◆ TASK
When writing out the listing below, reproduce every word exactly and skip the pictures.

◆ STORED DATA
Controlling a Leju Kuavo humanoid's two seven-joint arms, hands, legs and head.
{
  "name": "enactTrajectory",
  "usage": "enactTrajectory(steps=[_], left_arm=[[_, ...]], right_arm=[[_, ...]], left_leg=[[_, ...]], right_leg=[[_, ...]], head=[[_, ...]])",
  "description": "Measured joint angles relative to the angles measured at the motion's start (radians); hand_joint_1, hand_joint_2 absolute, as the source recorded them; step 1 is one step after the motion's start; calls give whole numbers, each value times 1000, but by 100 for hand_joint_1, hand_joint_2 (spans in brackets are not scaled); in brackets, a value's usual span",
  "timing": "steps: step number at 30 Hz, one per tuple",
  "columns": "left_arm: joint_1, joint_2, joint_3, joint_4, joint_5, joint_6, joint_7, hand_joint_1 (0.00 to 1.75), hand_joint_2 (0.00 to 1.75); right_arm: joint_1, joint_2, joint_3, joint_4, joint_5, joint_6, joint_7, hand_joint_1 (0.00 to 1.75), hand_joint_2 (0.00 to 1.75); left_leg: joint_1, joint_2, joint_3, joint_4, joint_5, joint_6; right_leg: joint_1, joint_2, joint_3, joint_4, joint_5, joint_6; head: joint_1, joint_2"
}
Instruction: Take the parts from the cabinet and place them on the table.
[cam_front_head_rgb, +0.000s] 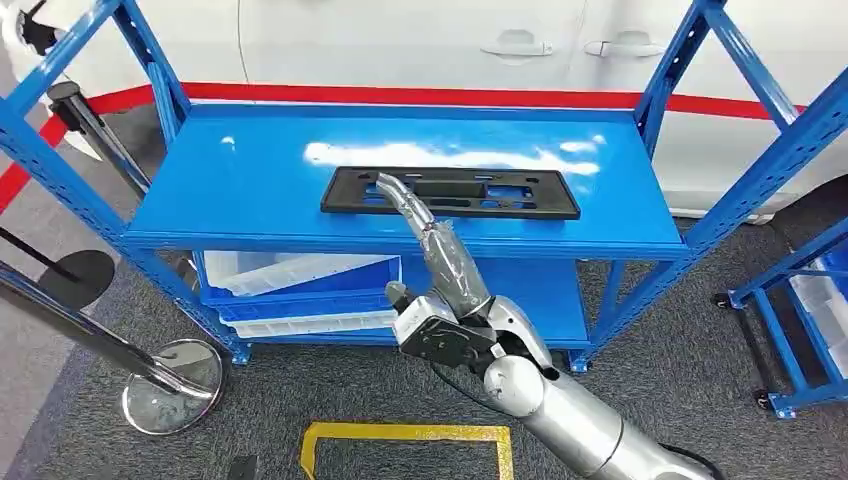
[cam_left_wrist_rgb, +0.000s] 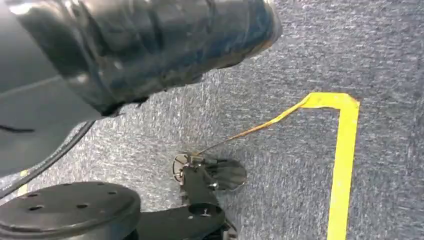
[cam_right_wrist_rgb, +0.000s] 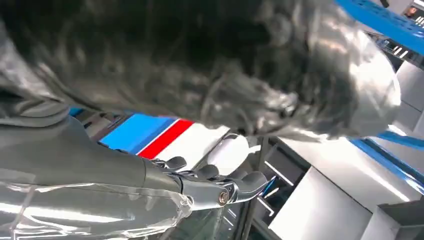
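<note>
My right hand (cam_front_head_rgb: 445, 335) grips the lower end of a long grey part wrapped in clear plastic (cam_front_head_rgb: 440, 250). The part slants up and away, and its metal tip (cam_front_head_rgb: 388, 185) overlaps the near edge of a flat black slotted panel (cam_front_head_rgb: 540, 195) lying on the top shelf of the blue cabinet (cam_front_head_rgb: 250, 180). In the right wrist view the wrapped part (cam_right_wrist_rgb: 75, 165) runs out to its metal end (cam_right_wrist_rgb: 220, 192), under crinkled plastic. My left hand (cam_left_wrist_rgb: 45, 120) hangs over the carpet as a blurred grey mass near the lens; its fingers cannot be made out.
Blue and white bins (cam_front_head_rgb: 300, 290) sit on the lower shelf. Chrome stanchion bases (cam_front_head_rgb: 175, 385) stand on the left, a second blue rack (cam_front_head_rgb: 800, 330) on the right, and a white car (cam_front_head_rgb: 420, 45) behind. Yellow tape (cam_front_head_rgb: 405, 435) marks the floor in front.
</note>
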Motion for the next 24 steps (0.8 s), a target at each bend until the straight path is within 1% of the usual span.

◆ COMPLETED TASK
Controlling a Leju Kuavo humanoid's two seven-joint arms, hands, legs and head.
{
  "name": "enactTrajectory",
  "usage": "enactTrajectory(steps=[_], left_arm=[[_, ...]], right_arm=[[_, ...]], left_leg=[[_, ...]], right_leg=[[_, ...]], head=[[_, ...]])",
  "description": "Measured joint angles relative to the angles measured at the motion's start (radians); hand_joint_1, hand_joint_2 absolute, as the source recorded them; step 1 is one step after the motion's start; calls give whole numbers, each value times 1000, but by 100 for hand_joint_1, hand_joint_2 (spans in brackets are not scaled); in brackets, a value's usual span",
  "timing": "steps: step number at 30 Hz, one per tuple",
  "columns": "left_arm: joint_1, joint_2, joint_3, joint_4, joint_5, joint_6, joint_7, hand_joint_1 (0.00 to 1.75), hand_joint_2 (0.00 to 1.75); right_arm: joint_1, joint_2, joint_3, joint_4, joint_5, joint_6, joint_7, hand_joint_1 (0.00 to 1.75), hand_joint_2 (0.00 to 1.75); left_leg: joint_1, joint_2, joint_3, joint_4, joint_5, joint_6; right_leg: joint_1, joint_2, joint_3, joint_4, joint_5, joint_6; head: joint_1, joint_2"
}
Instruction: Take the parts from the cabinet and place them on the table.
[cam_front_head_rgb, +0.000s] 
[cam_left_wrist_rgb, +0.000s] 
[cam_right_wrist_rgb, +0.000s] 
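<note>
My right hand (cam_front_head_rgb: 445, 335) grips the lower end of a long grey part wrapped in clear plastic (cam_front_head_rgb: 440, 250). The part slants up and away, and its metal tip (cam_front_head_rgb: 388, 185) overlaps the near edge of a flat black slotted panel (cam_front_head_rgb: 540, 195) lying on the top shelf of the blue cabinet (cam_front_head_rgb: 250, 180). In the right wrist view the wrapped part (cam_right_wrist_rgb: 75, 165) runs out to its metal end (cam_right_wrist_rgb: 220, 192), under crinkled plastic. My left hand (cam_left_wrist_rgb: 45, 120) hangs over the carpet as a blurred grey mass near the lens; its fingers cannot be made out.
Blue and white bins (cam_front_head_rgb: 300, 290) sit on the lower shelf. Chrome stanchion bases (cam_front_head_rgb: 175, 385) stand on the left, a second blue rack (cam_front_head_rgb: 800, 330) on the right, and a white car (cam_front_head_rgb: 420, 45) behind. Yellow tape (cam_front_head_rgb: 405, 435) marks the floor in front.
</note>
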Motion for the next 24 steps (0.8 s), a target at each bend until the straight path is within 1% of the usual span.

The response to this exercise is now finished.